New emergency department opens at UChicago Medicine

Sarah Schulte Image
Friday, December 29, 2017
New emergency department opens at UChicago Medicine
A new emergency department opened Friday at University of Chicago Medicine on the South Side.

CHICAGO (WLS) -- A new emergency department opened Friday at University of Chicago Medicine on the South Side.

The $39 million adult emergency department is located at 5656 South Maryland Ave., and replaces a nearby emergency department at Mitchell Hospital that was built in 1983. It is the newest and most advanced emergency room in Chicago, officials said.

The new emergency room opened to patients at 7 a.m. Friday. Ciara Parker was one of the first people inside.

"The process was quick...the old one you'd be there hours," Parker said.

Parker described the new emergency room as faster, cleaner and bigger.

Promising more efficiency, the new emergency room includes four resuscitation bays to treat stroke and heart patients, private spaces for sexual assault victims and radiology services 24 hours per day so patients don't have to wait in line with other departments - a first.

The University of Chicago said their emergency room is one of the busiest in the city, treating over 57,000 patients per year. The new emergency room can handle many more patients than the old facility.

Doctors said the emergency room took four years of planning. Patients' perspectives played a large role in how the facility was designed.
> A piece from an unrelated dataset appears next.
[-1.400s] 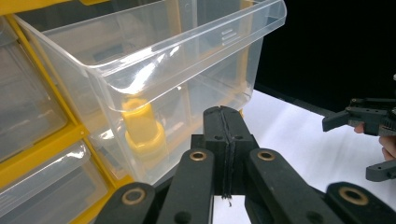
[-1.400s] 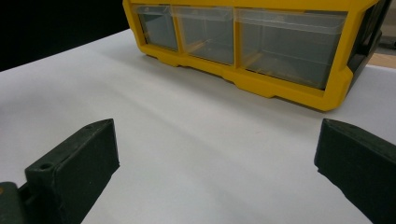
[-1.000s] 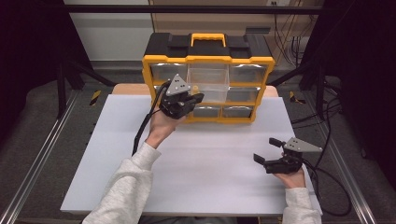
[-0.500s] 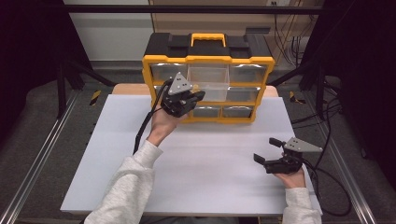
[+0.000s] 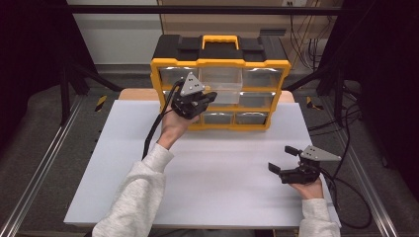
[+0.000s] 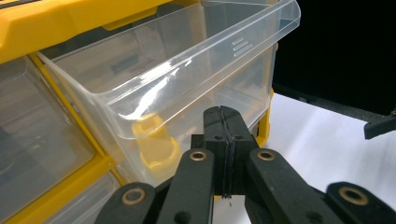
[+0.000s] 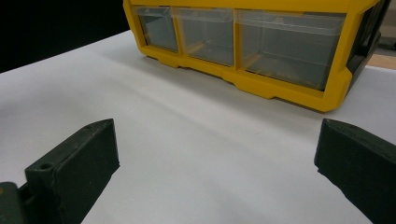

"We actually had several patients come in and walk the space as we were going through the planning stages to give us feedback about how we can care better for them. A lot of it has to do with increased privacy or more specialized services that are more specific to a need, such as a sexual assault victim," said Dr. Tom Spiegel of the University of Chicago Medical Center.

The new emergency room is part of a $270 million hospital overhaul that includes a cancer center and a long-awaited trauma center, slated to open in May. The Level 1 Trauma Center comes after a big push from community activists who demanded trauma services on the South Side.